As far as watering systems, Mader does not recommend fence-line water sources at feedlots because it limits the animals from accessing water from the entire diameter of the tank. If cattle do not receive enough water, their body temperature starts to rise and feed intake drops. Besides the metabolic needs of the animal, water is also used as a coolant and providing cattle with cool water goes a long way toward keeping their temperatures regulated during a heat wave. Mader said ground water can be substantially cooler than surface water, and encouraged cattlemen to utilize it whenever possible. He warned cattle producers that water offered out of black poly containers on a hot sunny day can warm to 120 degrees. Although the water might not get that hot, it can get warm enough to make it difficult for cattle to properly cool themselves with the liquid. In addition, Mader said small vessels can warm up quickly, and that producers must be cognizant of this factor.
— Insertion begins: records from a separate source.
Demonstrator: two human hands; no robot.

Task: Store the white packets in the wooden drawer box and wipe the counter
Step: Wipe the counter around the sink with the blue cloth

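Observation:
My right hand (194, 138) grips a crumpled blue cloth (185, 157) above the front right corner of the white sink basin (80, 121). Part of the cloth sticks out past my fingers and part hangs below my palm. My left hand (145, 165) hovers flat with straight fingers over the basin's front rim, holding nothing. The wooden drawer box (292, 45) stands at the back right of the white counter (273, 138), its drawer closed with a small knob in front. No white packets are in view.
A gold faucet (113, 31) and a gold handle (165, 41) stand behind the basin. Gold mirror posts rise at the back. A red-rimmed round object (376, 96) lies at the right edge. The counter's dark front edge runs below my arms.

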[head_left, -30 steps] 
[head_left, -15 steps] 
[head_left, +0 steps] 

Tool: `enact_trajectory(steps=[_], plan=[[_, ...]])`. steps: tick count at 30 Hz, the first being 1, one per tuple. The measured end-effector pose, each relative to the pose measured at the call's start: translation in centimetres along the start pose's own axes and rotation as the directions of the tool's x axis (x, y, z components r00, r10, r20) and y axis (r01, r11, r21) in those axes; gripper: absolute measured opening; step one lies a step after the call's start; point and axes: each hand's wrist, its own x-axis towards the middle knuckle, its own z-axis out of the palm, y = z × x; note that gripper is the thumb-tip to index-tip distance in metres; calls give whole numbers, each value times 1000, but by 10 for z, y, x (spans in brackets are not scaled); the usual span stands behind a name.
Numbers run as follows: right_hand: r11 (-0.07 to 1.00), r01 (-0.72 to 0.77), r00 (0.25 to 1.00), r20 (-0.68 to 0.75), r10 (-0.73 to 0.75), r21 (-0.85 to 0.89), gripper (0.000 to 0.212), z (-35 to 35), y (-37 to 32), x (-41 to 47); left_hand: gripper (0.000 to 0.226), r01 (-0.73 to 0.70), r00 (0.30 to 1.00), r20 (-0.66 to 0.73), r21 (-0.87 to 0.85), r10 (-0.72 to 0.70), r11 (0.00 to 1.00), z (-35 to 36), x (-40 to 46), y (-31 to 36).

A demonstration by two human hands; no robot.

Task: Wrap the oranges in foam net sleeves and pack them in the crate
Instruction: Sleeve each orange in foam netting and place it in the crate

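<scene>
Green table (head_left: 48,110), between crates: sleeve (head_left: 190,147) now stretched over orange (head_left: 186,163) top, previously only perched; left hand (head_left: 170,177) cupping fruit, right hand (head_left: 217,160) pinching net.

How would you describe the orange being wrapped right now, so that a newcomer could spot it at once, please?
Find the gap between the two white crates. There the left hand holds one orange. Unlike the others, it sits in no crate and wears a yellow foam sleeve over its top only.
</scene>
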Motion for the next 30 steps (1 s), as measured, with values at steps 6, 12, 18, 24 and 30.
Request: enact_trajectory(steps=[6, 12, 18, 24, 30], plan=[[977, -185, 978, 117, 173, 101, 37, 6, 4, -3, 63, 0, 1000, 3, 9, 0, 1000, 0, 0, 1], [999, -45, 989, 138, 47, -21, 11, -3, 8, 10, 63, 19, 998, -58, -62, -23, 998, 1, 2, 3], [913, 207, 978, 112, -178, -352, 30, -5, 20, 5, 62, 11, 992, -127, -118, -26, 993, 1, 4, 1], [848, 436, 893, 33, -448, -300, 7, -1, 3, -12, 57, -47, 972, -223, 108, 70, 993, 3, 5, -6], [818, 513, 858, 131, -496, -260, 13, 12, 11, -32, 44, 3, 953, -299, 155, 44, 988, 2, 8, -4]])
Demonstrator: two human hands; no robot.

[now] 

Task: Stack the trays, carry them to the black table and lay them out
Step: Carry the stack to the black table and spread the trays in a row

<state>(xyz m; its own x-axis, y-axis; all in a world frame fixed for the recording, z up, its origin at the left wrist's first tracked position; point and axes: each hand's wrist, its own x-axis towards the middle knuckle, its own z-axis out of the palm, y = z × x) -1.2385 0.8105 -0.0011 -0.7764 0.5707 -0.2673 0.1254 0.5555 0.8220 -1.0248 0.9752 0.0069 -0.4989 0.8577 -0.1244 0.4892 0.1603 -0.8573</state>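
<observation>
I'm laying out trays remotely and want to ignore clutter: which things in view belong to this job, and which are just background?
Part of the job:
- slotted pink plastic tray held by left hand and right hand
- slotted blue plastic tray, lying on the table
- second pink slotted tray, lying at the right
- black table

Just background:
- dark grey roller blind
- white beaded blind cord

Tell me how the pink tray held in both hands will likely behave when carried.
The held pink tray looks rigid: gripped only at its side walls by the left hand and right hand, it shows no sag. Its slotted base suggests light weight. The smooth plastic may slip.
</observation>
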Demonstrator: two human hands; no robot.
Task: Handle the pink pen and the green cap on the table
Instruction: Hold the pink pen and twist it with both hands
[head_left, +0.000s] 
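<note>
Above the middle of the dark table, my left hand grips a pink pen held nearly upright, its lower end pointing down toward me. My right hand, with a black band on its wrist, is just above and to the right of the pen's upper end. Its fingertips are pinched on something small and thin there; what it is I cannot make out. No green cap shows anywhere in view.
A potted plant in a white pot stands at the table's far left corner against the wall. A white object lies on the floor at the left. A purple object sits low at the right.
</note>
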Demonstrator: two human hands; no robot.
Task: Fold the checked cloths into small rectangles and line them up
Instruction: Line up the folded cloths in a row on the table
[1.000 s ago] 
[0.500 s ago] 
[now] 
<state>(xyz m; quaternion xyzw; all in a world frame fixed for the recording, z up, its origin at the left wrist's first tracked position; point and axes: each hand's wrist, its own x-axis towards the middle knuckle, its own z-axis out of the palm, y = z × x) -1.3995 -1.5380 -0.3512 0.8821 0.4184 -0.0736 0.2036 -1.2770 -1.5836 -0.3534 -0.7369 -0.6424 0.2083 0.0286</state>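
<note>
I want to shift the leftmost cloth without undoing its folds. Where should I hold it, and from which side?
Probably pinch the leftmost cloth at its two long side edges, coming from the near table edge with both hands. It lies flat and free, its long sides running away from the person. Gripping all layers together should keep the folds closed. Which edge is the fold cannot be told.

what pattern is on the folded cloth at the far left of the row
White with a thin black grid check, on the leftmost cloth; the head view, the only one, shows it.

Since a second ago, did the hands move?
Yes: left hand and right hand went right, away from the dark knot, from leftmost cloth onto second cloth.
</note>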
“If we look at the effects of water temperature on intake and performance, the hotter the water, the more we see feed intake drop because the animal is getting warmer,” Mader explained. “The warmer the water, the more they drink because they are just recycling. They drink, urinate, drink, urinate. So it will require more water to dissipate body heat. If we are rearing animals in a hot environment, if we get really warm water temperatures, our water requirement will go up 25 to 50%.”
Spraying cattle to combat heat
Kids love running through the sprinkler in the summer and so do cattle; however, the stakes get higher when producers start this cooling method for their operation. Mader said producers need to understand how much water is needed.
“These types of situations where we’re trying to sprinkle cattle, we can actually double the requirement for water relative to the needs of those animals,” he said. “If you can keep them at or below 104 degrees Fahrenheit body temperature, usually we can keep animal on feed and with a reasonable level of productivity. If animals get too hot during the heat of the day, they don’t have time to cool down at night.”
He said if their temperatures do not get to normal or below, they typically will not resume normal feed intake. If their temperature stays above normal for several days, that is when they die of heat stroke. Mader said black-hided animals, in particular, have very few heat sinks and they are heated even more by the ground, sky and by standing around other animals. There are not many ways to dissipate that heat.
“I can heat my house with the heat generated from two or three beef steers,” Mader said. “If I had one time that I wanted cattle to be as cool as possible, I’d want it to be at 5 a.m. and then they’ll get up, start moving around, eat and resume their normal routine.”
Mader said sprinklers are the most efficient system as far as keeping animals on feed. It just requires a higher level of management and is higher risk.
“If an animal gets sprinkled one day, he wants to be sprinkled the next day and the day after that,” he said. “Sometimes you’re better off not doing anything and allowing them to adapt to the heat, rather than try to continually try to keep them cooled down. If you have the ability and management tools in place to do that it’s great, but if you miss one or two days, then you start getting animals compromised. Sprinkling water on these animals is extremely addictive and they adapt very rapidly to it. Wetting the ground is sometimes a better alternative than wetting the animal because it gets them to move around to seek the cooler ground.”
When the sun is relentless and temperatures are soaring, enough water each day, keeps the heat at bay.